"Best practise" for a two node proxmox/storage cluster

Oct 28, 2013
308
47
93
www.nadaka.de
Hi everybody,

yes, I know - the recommendation is using at least three nodes building a safe virtualization/storage cluster.
But please keep in mind that there is software out there which you have to pay per node. At the moment we are running a two node cluster (RHEV+DRBD), and switching to a three node solution would mean spending another 6k bucks to Microsoft and 28k to Oracle. :(
So I would love to build a two node Proxmox/Ceph or Proxmox/DRBD Cluster. Is there a (supported) way to do this?

Thanks a lot and many greets
Stephan
 
  • Like
Reactions: Bob K Mertz
Hi Wolfgang,

thanks for your reply!

That's really a pity, that a two node cluster is not possible. Please let me know: There are 100thousands of VMware/Hyper-V/whatever cluster out there running on two nodes. Is every single one of these solutions bad design, or can these solutions do something that Proxmox VE can't?

I'm not a MS/Oracle licensing expert but AFIK you have to pay only if the VM runs on the host.
What I mean you can restrict your VM on the 3 node cluster to 2 nodes.

That sounds interesting... MS and Oracle say you have to pay for each node the VM *could* run on.
How can I reliably prevent that a VM ever runs on a certain node?

Many greets
Stephan
 
That sounds interesting... MS and Oracle say you have to pay for each node the VM *could* run on.
How can I reliably prevent that a VM ever runs on a certain node?

you can create a pool, and in this pool, add 2 hosts and the vm.


But about licensing for oracle, I'm not sure it's enough. I'm currently studying for a customer oracle license, and It seem that all hosts nodes which are attached (physically) to the storage where the vm can run, need to be licensed.

I'm not sure that segmenting with pool could be valid.
 
Hi mir,
If you don't run HA why is a two-node cluster impossible?
The tree-node requirement is only valid if you want to run HA on pve-4?
thanks a lot for that hint... I never thought about the differences between a cluster and a HA-cluster.
For testing purposes I built up a two node cluster with ceph storage - and everything looks so fine... ;-)
Code:
Datacenter -> HA -> quorum: OK
node1 -> Ceph -> Status -> health: HEALTH_OK
node1 -> Ceph -> Status -> quorum: Yes {0 1}

So please tell me: What can terribly go wrong with this kind of setup?

Thanks a lot and greets
Stephan
 
I'm personally really trying my best to figure out what to do and everywhere I turn I'm getting more and more upset with Proxmox as a company mainly because I saw Proxmox as a solution for the little guy who now seems to all of a sudden forgotten about us and want only to deal with bigger companies. I have been running the same as you, m.ardito, only not as long (only a couple years) and using DRBD instead of Ceph. I finally decided to upgrade to proxmox 4 and worked with my host to allow me to temporarily install an additional node so I could perform the upgrade. I installed Proxmox 4 as a single node, migrated my VMs to that node, and have started the process of reinstalling the 2 node cluster and I can't get any straight answers... well, except for wolfgang saying "no" in nearly any thread that starts to look promising and offering no explanation as to why.
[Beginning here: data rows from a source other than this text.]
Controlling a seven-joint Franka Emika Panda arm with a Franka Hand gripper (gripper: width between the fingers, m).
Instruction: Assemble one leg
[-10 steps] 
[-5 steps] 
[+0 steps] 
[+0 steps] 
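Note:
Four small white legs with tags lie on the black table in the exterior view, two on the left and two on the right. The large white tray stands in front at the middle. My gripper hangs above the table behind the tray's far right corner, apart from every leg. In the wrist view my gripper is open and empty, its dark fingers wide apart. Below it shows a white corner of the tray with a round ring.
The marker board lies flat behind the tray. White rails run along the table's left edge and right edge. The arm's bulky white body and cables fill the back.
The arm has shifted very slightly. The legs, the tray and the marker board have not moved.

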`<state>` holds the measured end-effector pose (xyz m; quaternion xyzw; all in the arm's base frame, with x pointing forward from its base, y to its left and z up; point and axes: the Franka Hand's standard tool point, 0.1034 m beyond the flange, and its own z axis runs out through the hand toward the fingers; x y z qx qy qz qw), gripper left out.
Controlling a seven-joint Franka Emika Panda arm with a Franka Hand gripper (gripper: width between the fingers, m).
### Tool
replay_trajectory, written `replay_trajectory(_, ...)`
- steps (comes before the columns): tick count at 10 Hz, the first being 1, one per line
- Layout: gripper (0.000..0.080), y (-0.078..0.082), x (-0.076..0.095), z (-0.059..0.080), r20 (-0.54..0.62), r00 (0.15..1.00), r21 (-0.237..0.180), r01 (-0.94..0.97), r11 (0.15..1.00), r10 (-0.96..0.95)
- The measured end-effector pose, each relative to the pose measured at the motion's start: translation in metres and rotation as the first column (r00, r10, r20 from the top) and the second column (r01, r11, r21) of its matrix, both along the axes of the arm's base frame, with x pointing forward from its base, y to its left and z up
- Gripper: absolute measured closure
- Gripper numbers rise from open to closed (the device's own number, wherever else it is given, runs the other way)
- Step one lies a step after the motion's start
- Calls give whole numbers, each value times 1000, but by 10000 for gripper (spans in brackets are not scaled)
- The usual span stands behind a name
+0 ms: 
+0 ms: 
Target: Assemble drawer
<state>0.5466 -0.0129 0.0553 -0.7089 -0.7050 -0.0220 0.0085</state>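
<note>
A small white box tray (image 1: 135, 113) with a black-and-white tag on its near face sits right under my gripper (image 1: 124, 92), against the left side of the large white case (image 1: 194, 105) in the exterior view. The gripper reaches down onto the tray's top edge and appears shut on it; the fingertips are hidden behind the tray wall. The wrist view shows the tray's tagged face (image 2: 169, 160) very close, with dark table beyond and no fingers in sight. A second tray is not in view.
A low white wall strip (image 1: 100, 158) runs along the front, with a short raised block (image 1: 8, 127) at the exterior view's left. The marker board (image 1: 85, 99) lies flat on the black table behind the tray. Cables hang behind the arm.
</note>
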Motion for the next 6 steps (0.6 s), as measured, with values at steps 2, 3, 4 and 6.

It seems like everyone just keeps saying no to HA and forgetting that there are places that non-HA clusters work and from what I'm reading about the technology used in Proxmox 4 there is nothing wrong with a two node cluster being used other than Proxmox wants us to license additional nodes where it's not really warranted.

The scenario is this.... I only have 2U of space and I can not obtain an additional U for a third server. I am frequently hours away from my co-location but generally always have access to the internet. While it's ideal that my servers constantly stay up and running if they drop for a short bit it's not the end of the world where them being down for me to travel to the data center and go through the steps of troubleshooting hardware would be a problem. All I want is to have 2 nodes that are replicated (which DRBD does fine) and let them do their job. Should a hardware failure occur on one node and the VMs on that node go down I want to be able to check the status and if I find that one node genuinely is down I want to be able to start those VMs on the node that is still alive and then deal with the hardware failure when I can get to the data center and not be rushed because everything is still functioning fine on the other node. This is the scenario that I used in Proxmox 3 and it has worked fine for me even in a hardware failure I had.

Proxmox staff seems to be blaming this all on Corosync 2.x not supporting it but you don't have to look far to find that Corosync 2.x supports two_node just fine.... Sure, it doesn't support qdisk but that's HA.... I'm not looking for my servers to resolve this automatically. Looking into it more seems to indicate that Corosync 2.x actually is even working to implement solutions which brings me to my next frustration with Proxmox: Why did they make a major (non-beta) release that is based on such new software that isn't completed yet (DRBD is included in this statement as well). I'm completely caught with my pants down because I currently have 3 servers where I'm only allowed to have 2 and after 3 weeks I've got nowhere and every turn I make is seemingly (intentionally?) clouded by Proxmox staff.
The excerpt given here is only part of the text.